Die Expertengruppe wird geleitet von Ursula Enders, der Mitbegründerin und langjährigen Leiterin des Vereins Zartbitter, einer Kontakt- und Informationsstelle für Mädchen und Jungen, die sexuell missbraucht wurden. Enders berief außerdem die Zivil- und Sozialrechtsprofessorin Julia Zinsmeister von der Fachhochschule Köln, die Rechtsanwältinnen Petra Ladenburger und Martina Loersch sowie den Erziehungswissenschaftler Dirk Bange in die Expertengruppe. "Wir wollen Interviews führen mit Opfern, aber auch mit Verantwortlichen. Wir wollen aber auch Vorschläge für die Organisationsentwicklung machen", sagte Ursula Enders. Sie habe die Aufgabe übernommen, weil sie in Gesprächen mit Kirchenvertretern die Bereitschaft erkannt habe, dass man die Dinge konstruktiv aufarbeiten wolle.

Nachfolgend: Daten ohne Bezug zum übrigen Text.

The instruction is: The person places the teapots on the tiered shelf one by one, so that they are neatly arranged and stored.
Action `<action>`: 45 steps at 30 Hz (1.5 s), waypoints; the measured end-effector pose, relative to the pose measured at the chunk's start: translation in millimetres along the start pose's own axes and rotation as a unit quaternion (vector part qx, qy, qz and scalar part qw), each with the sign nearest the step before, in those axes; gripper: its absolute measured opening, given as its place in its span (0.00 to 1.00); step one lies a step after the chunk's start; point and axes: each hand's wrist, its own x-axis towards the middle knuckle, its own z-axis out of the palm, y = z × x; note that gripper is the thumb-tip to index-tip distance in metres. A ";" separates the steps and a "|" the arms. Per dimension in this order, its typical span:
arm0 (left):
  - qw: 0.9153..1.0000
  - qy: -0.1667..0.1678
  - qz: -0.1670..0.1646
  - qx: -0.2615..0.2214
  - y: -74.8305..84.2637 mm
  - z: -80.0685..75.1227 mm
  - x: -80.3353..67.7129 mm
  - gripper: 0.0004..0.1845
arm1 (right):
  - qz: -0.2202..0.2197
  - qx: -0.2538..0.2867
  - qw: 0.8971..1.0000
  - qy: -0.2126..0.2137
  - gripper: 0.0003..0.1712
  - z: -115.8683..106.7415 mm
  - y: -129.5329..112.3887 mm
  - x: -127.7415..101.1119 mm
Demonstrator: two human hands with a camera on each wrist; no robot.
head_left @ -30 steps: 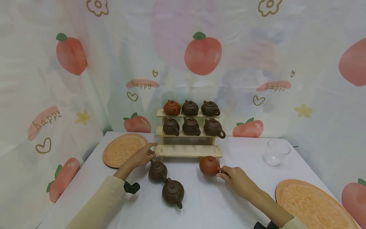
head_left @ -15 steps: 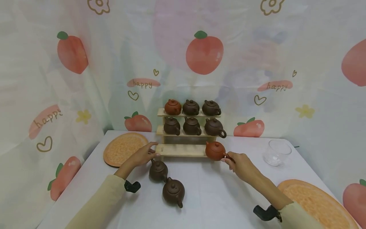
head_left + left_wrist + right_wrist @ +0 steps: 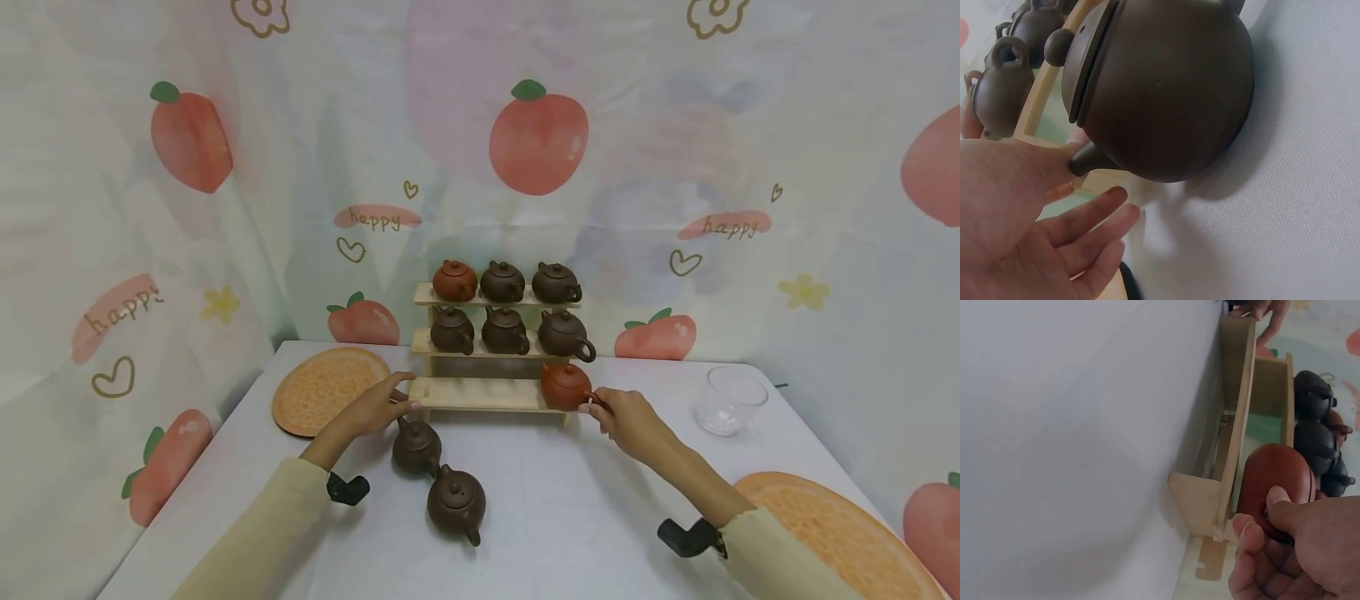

+++ Opferverein kritisiert Ermittlungsverfahren +++

"Wir unterstützen die Kommission, deren Qualität anerkannt ist" - Anselm Kohn, Vorsitzender eines Opfervereins

Enders sieht die zentrale Fragestellung der Kommission nicht darin zu klären, was sich ereignet habe. "Es geht vor allem um die Frage: Welche Auswirkungen hat die Gewalt auf die Gemeinde? Was brauchen Gemeinden überhaupt, um solche Fälle aufarbeiten zu können?" Es gehe somit nicht allein um die Taten in Ahrensburg. Es gehe auch um mögliche Einzelfälle in anderen Gemeinden des Kirchenkreises. Die Kommissionsleiterin und Buchautorin Enders befasse sich seit den 70er-Jahren mit dem Thema. "In den 90er-Jahren war ich in einer Kinderschutzorganisation tätig. Dort beutete mein Lieblingskollege Kinder aus." Das habe sie noch stärker über das Thema nachdenken lassen, sagt Enders.

Neben der Expertenkommission führt die Nordkirche zudem ein Verfahren ein, um Missbrauchsopfer individuell zu unterstützen, sei es finanziell oder durch Sachleistungen wie eine Therapie. "Dieses juristisch völlig neuartige Verfahren soll zeigen, dass wir als Kirche die Opfer immer wieder um Verzeihung bitten müssen", sagte Fehrs.

Da es überhaupt nicht möglich sei, die Opfer für das lebenslange Leid zu entschädigen, spreche man nicht über konkrete Summen, so die Bischöfin. Opfern wird eine Beratung von sogenannten Lotsen angeboten. Jedem Opfer steht also eine Vertrauensperson zur Seite. Dabei soll über mögliche Unterstützungsleistungen gesprochen werden.

In einer zweiten Stufe wird dann eine vierköpfige Kommission unter Leitung der Bischöfin die individuellen Leistungen mit den Opfern vereinbaren. "Es war ein langer Weg bis hierher. Jetzt hat sich die Kirche endlich dieses Themas angenommen", sagte Anselm Kohn.

Derweil äußerte sich Karl Ludwig Kohlwage zum Vorwurf der Strafvereitelung gegen ihn. Gegenüber der Nachrichtenagentur dpa sagte er: "Ich bin erschüttert. Die Vorwürfe gegen mich sind ohne jede Substanz und aus den Fingern gesogen. Ich habe von den Vorgängen in der Gemeinde nichts gewusst."